*** Opening Data in this exercise ***

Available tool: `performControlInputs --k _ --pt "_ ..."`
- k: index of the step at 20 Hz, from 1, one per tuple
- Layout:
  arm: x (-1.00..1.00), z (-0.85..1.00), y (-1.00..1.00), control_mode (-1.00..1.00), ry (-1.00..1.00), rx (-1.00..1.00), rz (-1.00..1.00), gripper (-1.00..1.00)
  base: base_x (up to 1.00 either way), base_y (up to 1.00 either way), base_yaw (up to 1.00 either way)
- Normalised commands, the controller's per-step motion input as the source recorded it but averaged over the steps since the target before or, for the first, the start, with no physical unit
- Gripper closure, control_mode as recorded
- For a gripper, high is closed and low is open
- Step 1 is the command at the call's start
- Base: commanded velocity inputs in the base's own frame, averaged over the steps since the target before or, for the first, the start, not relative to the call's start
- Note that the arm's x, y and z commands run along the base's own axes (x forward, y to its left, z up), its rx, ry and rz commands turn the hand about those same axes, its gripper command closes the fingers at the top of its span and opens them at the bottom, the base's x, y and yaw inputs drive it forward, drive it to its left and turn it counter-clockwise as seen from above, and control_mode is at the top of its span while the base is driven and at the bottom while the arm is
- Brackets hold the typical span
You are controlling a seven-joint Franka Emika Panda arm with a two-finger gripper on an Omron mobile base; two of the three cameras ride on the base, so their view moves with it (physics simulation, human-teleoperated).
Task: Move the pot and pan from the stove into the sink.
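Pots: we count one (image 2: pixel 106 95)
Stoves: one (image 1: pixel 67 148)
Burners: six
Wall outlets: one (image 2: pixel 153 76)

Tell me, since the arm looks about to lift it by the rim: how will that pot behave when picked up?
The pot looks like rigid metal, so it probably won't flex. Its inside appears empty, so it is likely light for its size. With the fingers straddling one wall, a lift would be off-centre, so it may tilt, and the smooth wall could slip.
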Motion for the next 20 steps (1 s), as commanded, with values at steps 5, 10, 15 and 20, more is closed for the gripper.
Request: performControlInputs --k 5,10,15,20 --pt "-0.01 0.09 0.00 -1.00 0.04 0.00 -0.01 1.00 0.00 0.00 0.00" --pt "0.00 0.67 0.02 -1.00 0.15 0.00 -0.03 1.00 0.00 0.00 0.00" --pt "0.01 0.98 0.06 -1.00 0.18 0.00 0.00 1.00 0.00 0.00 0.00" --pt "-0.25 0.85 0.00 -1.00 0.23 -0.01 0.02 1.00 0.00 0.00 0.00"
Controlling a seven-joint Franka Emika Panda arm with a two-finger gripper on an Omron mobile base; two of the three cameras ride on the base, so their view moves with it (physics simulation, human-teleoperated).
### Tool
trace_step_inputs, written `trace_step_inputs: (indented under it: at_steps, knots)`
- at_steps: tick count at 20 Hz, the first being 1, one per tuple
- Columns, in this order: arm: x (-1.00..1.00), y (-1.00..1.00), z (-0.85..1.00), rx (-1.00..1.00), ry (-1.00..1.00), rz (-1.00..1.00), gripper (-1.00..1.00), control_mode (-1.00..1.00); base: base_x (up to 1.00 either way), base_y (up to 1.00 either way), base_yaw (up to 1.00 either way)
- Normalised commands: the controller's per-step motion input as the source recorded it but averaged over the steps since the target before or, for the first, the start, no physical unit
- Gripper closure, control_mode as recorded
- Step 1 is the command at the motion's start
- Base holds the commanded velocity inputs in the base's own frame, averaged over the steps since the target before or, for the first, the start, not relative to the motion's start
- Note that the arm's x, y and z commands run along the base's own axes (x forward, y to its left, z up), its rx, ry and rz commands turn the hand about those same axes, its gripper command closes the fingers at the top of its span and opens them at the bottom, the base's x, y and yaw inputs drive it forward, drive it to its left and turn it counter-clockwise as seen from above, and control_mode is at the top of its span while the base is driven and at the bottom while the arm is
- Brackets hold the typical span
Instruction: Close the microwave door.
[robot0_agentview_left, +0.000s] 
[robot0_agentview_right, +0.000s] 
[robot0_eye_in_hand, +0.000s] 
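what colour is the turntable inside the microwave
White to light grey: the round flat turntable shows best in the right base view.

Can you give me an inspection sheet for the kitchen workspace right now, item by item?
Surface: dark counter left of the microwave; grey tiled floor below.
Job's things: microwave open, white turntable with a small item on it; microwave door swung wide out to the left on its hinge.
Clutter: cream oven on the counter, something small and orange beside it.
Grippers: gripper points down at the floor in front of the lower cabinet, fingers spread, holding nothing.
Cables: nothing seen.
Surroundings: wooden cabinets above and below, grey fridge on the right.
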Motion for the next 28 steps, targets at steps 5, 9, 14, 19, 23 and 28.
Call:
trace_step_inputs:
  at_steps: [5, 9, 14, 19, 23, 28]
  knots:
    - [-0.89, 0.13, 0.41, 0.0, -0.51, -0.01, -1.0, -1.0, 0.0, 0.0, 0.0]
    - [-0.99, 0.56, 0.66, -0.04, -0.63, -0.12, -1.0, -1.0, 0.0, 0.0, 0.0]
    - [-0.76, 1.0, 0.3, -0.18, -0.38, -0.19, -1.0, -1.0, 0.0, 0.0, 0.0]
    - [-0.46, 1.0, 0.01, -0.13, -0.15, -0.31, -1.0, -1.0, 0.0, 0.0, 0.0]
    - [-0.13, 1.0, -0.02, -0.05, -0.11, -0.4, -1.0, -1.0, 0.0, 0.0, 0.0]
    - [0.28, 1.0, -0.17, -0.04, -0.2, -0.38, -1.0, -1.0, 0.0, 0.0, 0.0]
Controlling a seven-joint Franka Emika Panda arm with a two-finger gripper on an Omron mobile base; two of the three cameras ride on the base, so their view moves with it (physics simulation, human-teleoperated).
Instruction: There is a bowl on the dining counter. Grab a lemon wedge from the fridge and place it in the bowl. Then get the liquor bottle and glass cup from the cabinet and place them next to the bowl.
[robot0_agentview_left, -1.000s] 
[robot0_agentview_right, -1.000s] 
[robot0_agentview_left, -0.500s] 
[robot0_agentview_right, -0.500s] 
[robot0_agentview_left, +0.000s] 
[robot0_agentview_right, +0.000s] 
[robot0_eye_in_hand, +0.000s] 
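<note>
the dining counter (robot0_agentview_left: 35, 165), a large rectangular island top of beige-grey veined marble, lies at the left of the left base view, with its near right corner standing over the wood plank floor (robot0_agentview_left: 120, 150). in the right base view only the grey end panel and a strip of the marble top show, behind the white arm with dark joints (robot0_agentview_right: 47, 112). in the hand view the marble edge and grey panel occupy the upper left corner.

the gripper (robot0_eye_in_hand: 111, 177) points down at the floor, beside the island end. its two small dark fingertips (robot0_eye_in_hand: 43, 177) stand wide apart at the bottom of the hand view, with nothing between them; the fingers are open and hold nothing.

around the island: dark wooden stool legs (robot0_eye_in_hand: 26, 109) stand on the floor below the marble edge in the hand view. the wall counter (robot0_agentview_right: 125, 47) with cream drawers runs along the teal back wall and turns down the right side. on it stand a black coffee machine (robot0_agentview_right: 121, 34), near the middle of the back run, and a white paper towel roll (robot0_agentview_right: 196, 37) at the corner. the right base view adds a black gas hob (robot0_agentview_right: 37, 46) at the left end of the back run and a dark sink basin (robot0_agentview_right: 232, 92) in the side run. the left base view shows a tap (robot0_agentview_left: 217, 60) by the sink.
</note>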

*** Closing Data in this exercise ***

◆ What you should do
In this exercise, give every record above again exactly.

◆ Finished task
Available tool: `performControlInputs --k _ --pt "_ ..."`
- k: index of the step at 20 Hz, from 1, one per tuple
- Layout:
  arm: x (-1.00..1.00), z (-0.85..1.00), y (-1.00..1.00), control_mode (-1.00..1.00), ry (-1.00..1.00), rx (-1.00..1.00), rz (-1.00..1.00), gripper (-1.00..1.00)
  base: base_x (up to 1.00 either way), base_y (up to 1.00 either way), base_yaw (up to 1.00 either way)
- Normalised commands, the controller's per-step motion input as the source recorded it but averaged over the steps since the target before or, for the first, the start, with no physical unit
- Gripper closure, control_mode as recorded
- For a gripper, high is closed and low is open
- Step 1 is the command at the call's start
- Base: commanded velocity inputs in the base's own frame, averaged over the steps since the target before or, for the first, the start, not relative to the call's start
- Note that the arm's x, y and z commands run along the base's own axes (x forward, y to its left, z up), its rx, ry and rz commands turn the hand about those same axes, its gripper command closes the fingers at the top of its span and opens them at the bottom, the base's x, y and yaw inputs drive it forward, drive it to its left and turn it counter-clockwise as seen from above, and control_mode is at the top of its span while the base is driven and at the bottom while the arm is
- Brackets hold the typical span
You are controlling a seven-joint Franka Emika Panda arm with a two-finger gripper on an Omron mobile base; two of the three cameras ride on the base, so their view moves with it (physics simulation, human-teleoperated).
Task: Move the pot and pan from the stove into the sink.
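Pots: we count one (image 2: pixel 106 95)
Stoves: one (image 1: pixel 67 148)
Burners: six
Wall outlets: one (image 2: pixel 153 76)

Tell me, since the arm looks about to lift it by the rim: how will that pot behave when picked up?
The pot looks like rigid metal, so it probably won't flex. Its inside appears empty, so it is likely light for its size. With the fingers straddling one wall, a lift would be off-centre, so it may tilt, and the smooth wall could slip.
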Motion for the next 20 steps (1 s), as commanded, with values at steps 5, 10, 15 and 20, more is closed for the gripper.
Request: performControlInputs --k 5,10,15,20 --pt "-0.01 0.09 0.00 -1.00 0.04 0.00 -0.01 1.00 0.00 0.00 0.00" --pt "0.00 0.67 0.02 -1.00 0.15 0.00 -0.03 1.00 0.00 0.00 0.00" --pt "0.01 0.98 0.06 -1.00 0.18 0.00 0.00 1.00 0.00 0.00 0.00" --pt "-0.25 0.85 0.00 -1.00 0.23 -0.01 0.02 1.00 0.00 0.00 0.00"
Controlling a seven-joint Franka Emika Panda arm with a two-finger gripper on an Omron mobile base; two of the three cameras ride on the base, so their view moves with it (physics simulation, human-teleoperated).
### Tool
trace_step_inputs, written `trace_step_inputs: (indented under it: at_steps, knots)`
- at_steps: tick count at 20 Hz, the first being 1, one per tuple
- Columns, in this order: arm: x (-1.00..1.00), y (-1.00..1.00), z (-0.85..1.00), rx (-1.00..1.00), ry (-1.00..1.00), rz (-1.00..1.00), gripper (-1.00..1.00), control_mode (-1.00..1.00); base: base_x (up to 1.00 either way), base_y (up to 1.00 either way), base_yaw (up to 1.00 either way)
- Normalised commands: the controller's per-step motion input as the source recorded it but averaged over the steps since the target before or, for the first, the start, no physical unit
- Gripper closure, control_mode as recorded
- Step 1 is the command at the motion's start
- Base holds the commanded velocity inputs in the base's own frame, averaged over the steps since the target before or, for the first, the start, not relative to the motion's start
- Note that the arm's x, y and z commands run along the base's own axes (x forward, y to its left, z up), its rx, ry and rz commands turn the hand about those same axes, its gripper command closes the fingers at the top of its span and opens them at the bottom, the base's x, y and yaw inputs drive it forward, drive it to its left and turn it counter-clockwise as seen from above, and control_mode is at the top of its span while the base is driven and at the bottom while the arm is
- Brackets hold the typical span
Instruction: Close the microwave door.
[robot0_agentview_left, +0.000s] 
[robot0_agentview_right, +0.000s] 
[robot0_eye_in_hand, +0.000s] 
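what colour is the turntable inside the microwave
White to light grey: the round flat turntable shows best in the right base view.

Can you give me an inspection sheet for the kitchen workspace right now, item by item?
Surface: dark counter left of the microwave; grey tiled floor below.
Job's things: microwave open, white turntable with a small item on it; microwave door swung wide out to the left on its hinge.
Clutter: cream oven on the counter, something small and orange beside it.
Grippers: gripper points down at the floor in front of the lower cabinet, fingers spread, holding nothing.
Cables: nothing seen.
Surroundings: wooden cabinets above and below, grey fridge on the right.
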Motion for the next 28 steps, targets at steps 5, 9, 14, 19, 23 and 28.
Call:
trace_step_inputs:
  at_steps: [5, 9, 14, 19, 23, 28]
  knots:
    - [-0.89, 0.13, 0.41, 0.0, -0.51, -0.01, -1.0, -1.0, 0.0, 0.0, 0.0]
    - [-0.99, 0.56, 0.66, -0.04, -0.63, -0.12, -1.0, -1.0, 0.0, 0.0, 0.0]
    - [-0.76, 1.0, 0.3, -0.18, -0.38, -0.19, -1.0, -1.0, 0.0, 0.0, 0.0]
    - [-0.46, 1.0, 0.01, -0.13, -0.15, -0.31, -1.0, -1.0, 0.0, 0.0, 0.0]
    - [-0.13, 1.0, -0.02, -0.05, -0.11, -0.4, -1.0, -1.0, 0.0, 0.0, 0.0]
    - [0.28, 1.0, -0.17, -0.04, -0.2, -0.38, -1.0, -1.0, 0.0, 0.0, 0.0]
Controlling a seven-joint Franka Emika Panda arm with a two-finger gripper on an Omron mobile base; two of the three cameras ride on the base, so their view moves with it (physics simulation, human-teleoperated).
Instruction: There is a bowl on the dining counter. Grab a lemon wedge from the fridge and place it in the bowl. Then get the liquor bottle and glass cup from the cabinet and place them next to the bowl.
[robot0_agentview_left, -1.000s] 
[robot0_agentview_right, -1.000s] 
[robot0_agentview_left, -0.500s] 
[robot0_agentview_right, -0.500s] 
[robot0_agentview_left, +0.000s] 
[robot0_agentview_right, +0.000s] 
[robot0_eye_in_hand, +0.000s] 
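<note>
the dining counter (robot0_agentview_left: 35, 165), a large rectangular island top of beige-grey veined marble, lies at the left of the left base view, with its near right corner standing over the wood plank floor (robot0_agentview_left: 120, 150). in the right base view only the grey end panel and a strip of the marble top show, behind the white arm with dark joints (robot0_agentview_right: 47, 112). in the hand view the marble edge and grey panel occupy the upper left corner.

the gripper (robot0_eye_in_hand: 111, 177) points down at the floor, beside the island end. its two small dark fingertips (robot0_eye_in_hand: 43, 177) stand wide apart at the bottom of the hand view, with nothing between them; the fingers are open and hold nothing.

around the island: dark wooden stool legs (robot0_eye_in_hand: 26, 109) stand on the floor below the marble edge in the hand view. the wall counter (robot0_agentview_right: 125, 47) with cream drawers runs along the teal back wall and turns down the right side. on it stand a black coffee machine (robot0_agentview_right: 121, 34), near the middle of the back run, and a white paper towel roll (robot0_agentview_right: 196, 37) at the corner. the right base view adds a black gas hob (robot0_agentview_right: 37, 46) at the left end of the back run and a dark sink basin (robot0_agentview_right: 232, 92) in the side run. the left base view shows a tap (robot0_agentview_left: 217, 60) by the sink.
</note>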

No additional answer is needed.